I had an ordeal with a tenant in BK where his BK attorney was jerking around by stalling with the BK court to buy his client more time while living in my property rent free. They had an option that expired. They were then on a month to month lease per state law once a lease expires. They never exercised the option. I never gave them a new lease. After 3 months of being on a month to month they filed BK. Their attorney objected to my motion to lift stay claiming they had an option on the property and also claimed I had no equitable interest in the property! It was MY property. I owned it! I told my attorney that I’m going to sue the %^&$ out that attorney for filing such a frivolous suit! I also said I’m going to sue him for libel for making a written statement claiming I had no equitable interest in the property. Since BK records are of public information I said anyone that was to ever read the file on this guy could see where this attorney made this statement in his objection to the motion to lift stay. That could hurt my reputation if someone were to read that!
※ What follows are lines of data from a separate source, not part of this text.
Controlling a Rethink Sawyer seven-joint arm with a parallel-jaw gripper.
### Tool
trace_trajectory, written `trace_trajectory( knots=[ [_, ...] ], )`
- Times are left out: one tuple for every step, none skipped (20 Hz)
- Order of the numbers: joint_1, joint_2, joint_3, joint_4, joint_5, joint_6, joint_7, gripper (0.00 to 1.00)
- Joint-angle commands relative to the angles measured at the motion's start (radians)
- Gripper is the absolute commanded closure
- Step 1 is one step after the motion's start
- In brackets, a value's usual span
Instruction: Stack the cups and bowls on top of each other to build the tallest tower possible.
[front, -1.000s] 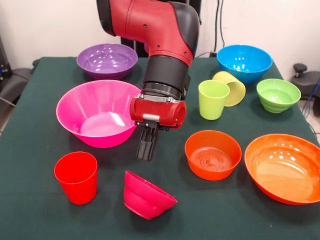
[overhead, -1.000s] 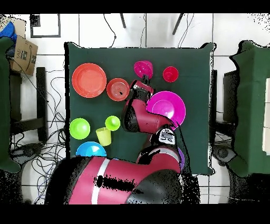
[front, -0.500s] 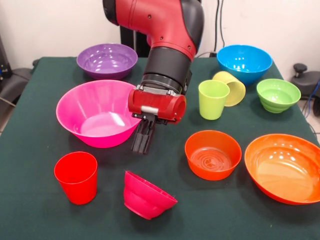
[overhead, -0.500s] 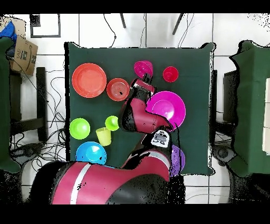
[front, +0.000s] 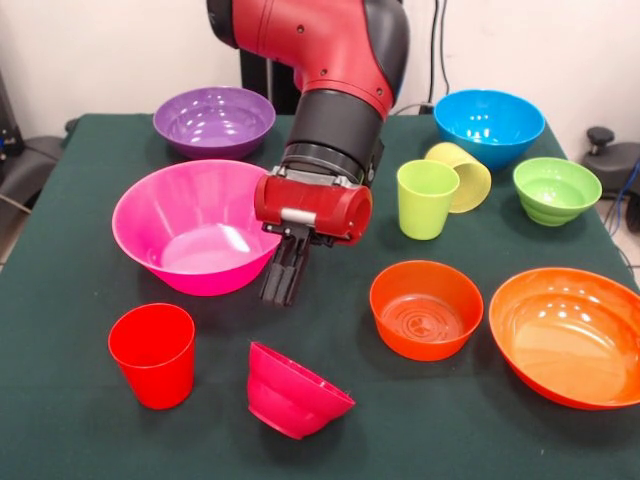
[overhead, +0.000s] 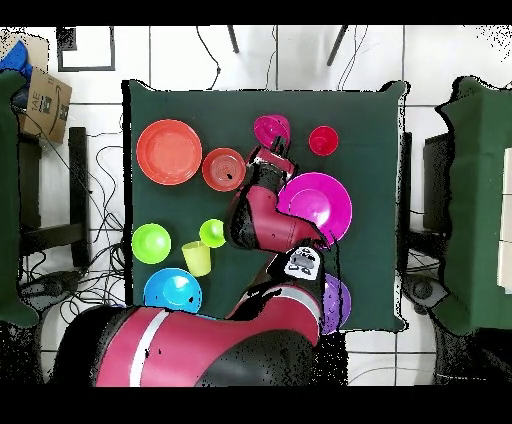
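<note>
No tower: every cup and bowl sits apart on the green counter (front: 60, 200), nothing nested or stacked. Landmark is the large pink bowl (front: 195, 226), upright, front view used for directions. Small magenta bowl (front: 293, 392) lies tipped on its side in front of the pink bowl and toward the right, mouth facing up and right. Red cup (front: 153, 355) stands upright in front of the pink bowl, left of the magenta bowl, not touching it. Purple bowl (front: 213, 121) upright behind the pink bowl at the counter's far edge. Small orange bowl (front: 426, 309) upright well to the right of the pink bowl; large orange bowl (front: 568, 335) just beyond it, farther right. Lime cup (front: 427, 199) upright right of the pink bowl, past the arm; yellow cup (front: 461, 175) lies on its side touching the lime cup from behind. Blue bowl (front: 489, 127) behind these; green ribbed bowl (front: 556, 190) farthest right. End effector (front: 284, 282) hangs just beside the pink bowl's right rim, above bare counter between that bowl and the magenta bowl, fingers pressed together, holding nothing. Overhead view agrees: end effector (overhead: 274, 151) sits between magenta bowl (overhead: 271, 130) and pink bowl (overhead: 316, 203).
</note>
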Motion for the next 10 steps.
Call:
trace_trajectory(
  knots=[
    [0.029,0.046,0.024,-0.02,0.028,-0.035,0.083,1.0],
    [0.032,0.044,0.017,-0.024,0.022,-0.034,0.072,1.0],
    [0.044,0.045,-0.005,-0.037,0.019,-0.042,0.041,1.0],
    [0.053,0.046,-0.022,-0.046,0.016,-0.041,0.017,1.0],
    [0.062,0.046,-0.039,-0.056,0.012,-0.04,-0.007,1.0],
    [0.068,0.047,-0.048,-0.06,0.012,-0.038,-0.014,1.0],
    [0.073,0.049,-0.056,-0.067,0.001,-0.024,-0.026,1.0],
    [0.081,0.054,-0.067,-0.073,0.002,-0.016,-0.035,1.0],
    [0.089,0.06,-0.077,-0.078,0.003,-0.009,-0.044,1.0],
    [0.102,0.068,-0.095,-0.08,0.02,-0.025,-0.053,1.0]
  ],
)
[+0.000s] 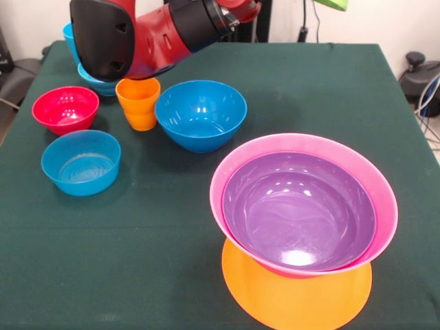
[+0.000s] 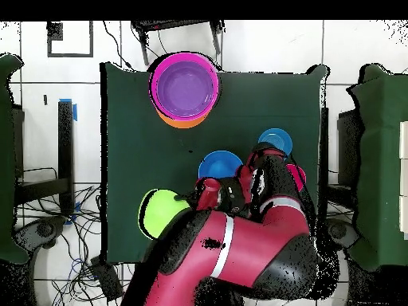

I don’t know what my attorney said to my tenant’s attorney, but he suddenly wasn’t handling his case any more! LOL He also dropped the objection and said they would just handle the matter in civil court when we go in for eviction. But evidently he suddenly had second thoughts and dropped the client altogether! LOL

Re: Buyer suing after 3 years - Posted by JPiper

Posted by JPiper on July 02, 2001 at 10:14:45:

Going to prove that you can THREATEN anything you would like…and sometimes it works. But at least in my state you would have to wait to FILE until completion of the suit.